The View From the Top
“I think that for a marketer … the Web has been the most incredible invention because we can reach so many people in such an easy way,” Friedman says. “We are no longer a small, cottage industry that doesn’t need to make money, etc. Most of the big publishing companies are owned by media giants, and we run very fiscally responsible companies.”
Friedman believes publishers must embrace whatever they can in the digital world.
“HarperCollins is really leading the pack by building a digital warehouse, which is the digital equivalent of our physical, print warehouse,” she says. “We are doing that because we want to protect copyright, and we don’t want our digital files floating out in cyberspace.”
To date, 12,000 titles are in its digital library.
“Obviously marketing online is very big and will only get bigger,” Friedman says.
She believes the trick is to figure out how to monetize the company’s many digital book initiatives.
“We have a Browse Inside function, which means the consumer can actually read pages of our books, we have widgets now that can be put on consumer Web sites,” she says. “We are very savvy about marketing, but we must become savvy about monetizing, because this can’t just be an investment with nothing on the other side.”

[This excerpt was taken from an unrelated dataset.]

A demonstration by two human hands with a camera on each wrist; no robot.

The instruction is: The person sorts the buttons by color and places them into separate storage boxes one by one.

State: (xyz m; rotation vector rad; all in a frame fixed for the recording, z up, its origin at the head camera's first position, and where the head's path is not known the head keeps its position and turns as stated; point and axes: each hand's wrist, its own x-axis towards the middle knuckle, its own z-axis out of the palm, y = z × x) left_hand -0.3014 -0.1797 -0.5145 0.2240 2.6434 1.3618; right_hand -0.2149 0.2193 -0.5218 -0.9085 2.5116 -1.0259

Partnerships are plentiful
The company’s investment in Internet technology and marketing is a major focus right now, and Friedman is always looking for partners to help the company succeed.
“… We are always looking to partner with organizations and with other companies that fill a void, that have specialties that we don’t,” she says.
Friedman says the company is fortunate to be part of News Corp. and able to have relationships with Fox, MySpace and other branches of the company. For example, HarperCollins recently completed a viral marketing campaign using a widget on MySpace where it received close to 4.5 million hits in a week and a half.